05. August - 07. November 2016 Berlinische Galerie, Museum for Modern Art


Dialogue with the Other

2016 is the centenary of DADA. With their broad spectrum of new formats and aesthetic strategies, the Dadaists were a major influence on the course of 20th-century art. To mark this jubilee, the Berlinische Galerie is breaking new ground with an exhibition about responses to Dada outside Europe. This is a partnership with the Museum Rietberg in Zurich, a leading German-language institution in the field of non-European art.

About 120 works from collections in Germany and abroad will be presented in five sections. Dadaist works engage in a direct dialogue with artefacts from Africa, Asia and Oceania. The show reveals how much the Dadaists looked to art beyond Europe in formulating their new aesthetic departures. Dadaists the art of foreign cultures had the additional appeal of conveying a cogent alternative to their own outdated society. As they delved deeper, they uncovered artistic tools that would lend themselves to social and political protest.

The DADA paintings and masks of Marcel Janco, for example, were influenced by artefacts from Cameroon. Sophie Taeuber-Arp, for her part, was struck by the expressive power of indigenous works from North America and Southern Africa. Tristan Tzara took literary cues for his 'Poèmes nègres' from African and Australian texts, while Hugo Ball borrowed input from Oceania for his richly creative use of materials. DADA’s revolutionary attack on traditional notions of art and culture in the early 20th century laid the groundwork even then for new ways of seeing the Other. In this respect, the exhibition 'DADA Africa' is a contribution from the museum community to the current debate, about the presentation of cultures whose roots lie elsewhere.

The exhibition has been designed by david saik studio an is held under the auspices of His Excellency Dr. Otto Lampe, Ambassador for the Federal Republic of Germany in Switzerland and Liechtenstein, and Her Excellency Christine Schraner Burgener, Swiss Ambassador in the Federal Republic of Germany. During the exhibition, from August 5 to November 7, the museum is presenting a series of events and workshops dealing with the topic of Dadaism in Africa.

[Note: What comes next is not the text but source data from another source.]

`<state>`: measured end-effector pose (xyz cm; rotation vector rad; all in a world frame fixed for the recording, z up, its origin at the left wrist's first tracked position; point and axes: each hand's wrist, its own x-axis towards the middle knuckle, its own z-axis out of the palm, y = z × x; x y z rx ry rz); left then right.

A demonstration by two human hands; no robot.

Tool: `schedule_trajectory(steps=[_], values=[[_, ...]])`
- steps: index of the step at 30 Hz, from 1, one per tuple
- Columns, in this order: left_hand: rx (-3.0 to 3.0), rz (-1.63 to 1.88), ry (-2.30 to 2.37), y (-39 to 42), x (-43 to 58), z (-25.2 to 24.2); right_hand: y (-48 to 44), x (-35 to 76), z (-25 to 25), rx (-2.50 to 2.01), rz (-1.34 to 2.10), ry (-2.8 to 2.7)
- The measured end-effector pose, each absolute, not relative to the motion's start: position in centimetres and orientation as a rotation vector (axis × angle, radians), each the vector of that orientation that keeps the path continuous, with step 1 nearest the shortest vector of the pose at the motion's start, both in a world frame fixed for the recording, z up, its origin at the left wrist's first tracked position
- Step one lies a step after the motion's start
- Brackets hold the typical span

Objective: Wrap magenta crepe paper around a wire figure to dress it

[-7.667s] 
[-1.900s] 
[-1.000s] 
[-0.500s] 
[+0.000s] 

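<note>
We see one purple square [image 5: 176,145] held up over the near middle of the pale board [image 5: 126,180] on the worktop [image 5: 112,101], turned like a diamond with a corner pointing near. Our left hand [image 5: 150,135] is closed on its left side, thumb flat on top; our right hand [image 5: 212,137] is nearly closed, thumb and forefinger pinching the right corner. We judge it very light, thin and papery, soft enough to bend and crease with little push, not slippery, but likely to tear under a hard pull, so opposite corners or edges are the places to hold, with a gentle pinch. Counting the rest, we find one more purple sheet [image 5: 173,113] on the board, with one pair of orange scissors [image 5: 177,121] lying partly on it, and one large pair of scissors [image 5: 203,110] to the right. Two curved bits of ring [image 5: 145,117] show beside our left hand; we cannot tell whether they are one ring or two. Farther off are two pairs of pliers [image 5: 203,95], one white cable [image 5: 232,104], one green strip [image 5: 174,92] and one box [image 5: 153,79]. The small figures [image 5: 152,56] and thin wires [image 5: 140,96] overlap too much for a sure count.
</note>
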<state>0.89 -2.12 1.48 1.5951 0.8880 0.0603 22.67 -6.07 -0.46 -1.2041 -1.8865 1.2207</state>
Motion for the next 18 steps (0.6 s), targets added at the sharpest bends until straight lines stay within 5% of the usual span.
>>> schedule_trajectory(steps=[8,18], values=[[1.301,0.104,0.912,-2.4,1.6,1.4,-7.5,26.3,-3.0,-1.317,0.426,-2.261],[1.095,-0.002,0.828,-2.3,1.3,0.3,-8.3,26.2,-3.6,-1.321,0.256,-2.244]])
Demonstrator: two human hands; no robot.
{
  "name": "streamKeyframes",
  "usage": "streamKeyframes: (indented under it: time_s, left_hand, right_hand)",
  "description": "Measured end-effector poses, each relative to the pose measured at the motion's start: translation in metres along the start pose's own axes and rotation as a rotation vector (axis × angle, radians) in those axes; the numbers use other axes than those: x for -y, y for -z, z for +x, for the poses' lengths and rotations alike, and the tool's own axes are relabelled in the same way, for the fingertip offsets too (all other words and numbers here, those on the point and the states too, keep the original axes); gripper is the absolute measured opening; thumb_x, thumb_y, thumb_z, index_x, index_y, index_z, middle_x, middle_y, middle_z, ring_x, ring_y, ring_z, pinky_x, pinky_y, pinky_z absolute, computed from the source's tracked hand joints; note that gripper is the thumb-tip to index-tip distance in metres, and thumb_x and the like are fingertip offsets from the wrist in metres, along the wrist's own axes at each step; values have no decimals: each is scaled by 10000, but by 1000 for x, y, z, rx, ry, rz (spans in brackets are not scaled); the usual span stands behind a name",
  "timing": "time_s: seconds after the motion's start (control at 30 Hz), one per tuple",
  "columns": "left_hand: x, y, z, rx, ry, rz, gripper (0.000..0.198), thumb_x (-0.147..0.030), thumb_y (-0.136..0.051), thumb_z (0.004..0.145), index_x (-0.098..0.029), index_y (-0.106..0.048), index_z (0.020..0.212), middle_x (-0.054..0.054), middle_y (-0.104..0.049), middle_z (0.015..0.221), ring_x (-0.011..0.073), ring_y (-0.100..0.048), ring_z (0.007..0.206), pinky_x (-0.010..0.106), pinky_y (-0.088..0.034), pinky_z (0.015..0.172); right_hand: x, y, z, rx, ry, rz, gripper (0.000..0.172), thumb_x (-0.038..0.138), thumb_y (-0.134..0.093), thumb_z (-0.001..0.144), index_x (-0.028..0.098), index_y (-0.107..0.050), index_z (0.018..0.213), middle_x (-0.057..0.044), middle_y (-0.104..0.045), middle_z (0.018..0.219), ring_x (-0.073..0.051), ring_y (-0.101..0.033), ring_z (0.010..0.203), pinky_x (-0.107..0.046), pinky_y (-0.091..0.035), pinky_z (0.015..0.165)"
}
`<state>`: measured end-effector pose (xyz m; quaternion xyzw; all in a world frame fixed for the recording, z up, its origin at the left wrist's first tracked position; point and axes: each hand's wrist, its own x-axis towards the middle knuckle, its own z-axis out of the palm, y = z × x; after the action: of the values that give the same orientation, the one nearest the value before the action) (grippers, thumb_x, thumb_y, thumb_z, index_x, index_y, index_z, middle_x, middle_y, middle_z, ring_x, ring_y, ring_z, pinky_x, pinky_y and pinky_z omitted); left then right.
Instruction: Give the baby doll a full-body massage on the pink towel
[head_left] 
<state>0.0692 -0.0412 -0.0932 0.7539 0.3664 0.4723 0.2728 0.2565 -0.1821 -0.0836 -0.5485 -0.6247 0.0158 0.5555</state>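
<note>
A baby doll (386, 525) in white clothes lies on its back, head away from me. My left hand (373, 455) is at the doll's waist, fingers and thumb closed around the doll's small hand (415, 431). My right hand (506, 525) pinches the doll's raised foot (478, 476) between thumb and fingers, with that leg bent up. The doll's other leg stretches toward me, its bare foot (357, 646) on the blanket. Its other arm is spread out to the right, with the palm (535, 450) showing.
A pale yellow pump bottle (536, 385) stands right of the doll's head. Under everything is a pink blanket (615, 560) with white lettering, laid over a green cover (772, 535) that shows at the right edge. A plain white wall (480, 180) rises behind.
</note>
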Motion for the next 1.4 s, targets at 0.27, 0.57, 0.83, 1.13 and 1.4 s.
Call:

Furthermore, during two months, the Berlinische Galerie will make one of its exhibition spaces available to children, teenagers and families for an artistic, critical, contemporary exploration of art. 'Dada is here!', in partnership with the youth education group 'Jugend im Museum', picks up the principle of dialogue at 'Dada Africa' and adds probing public debate. The workshop for dialogue and experiments will focus on ways of doing things and leave the outcomes open. Visitors play an active part in the museum by learning in a spirit of discovery, experimenting with the transfer of knowledge and sharing in exhibition processes.

'Dada is here!' is a space for unexpected discoveries. For anyone keen to dig deeper into the exhibition in their own way, the project room provides action cards, tactile models, sample materials and pens. Visitors, children and adults alike, are invited to leave their personal comments on the Mental Map, and to watch films or have a conversation in the Lounge. . The space can be used by anyone interested during the regular museum opening times.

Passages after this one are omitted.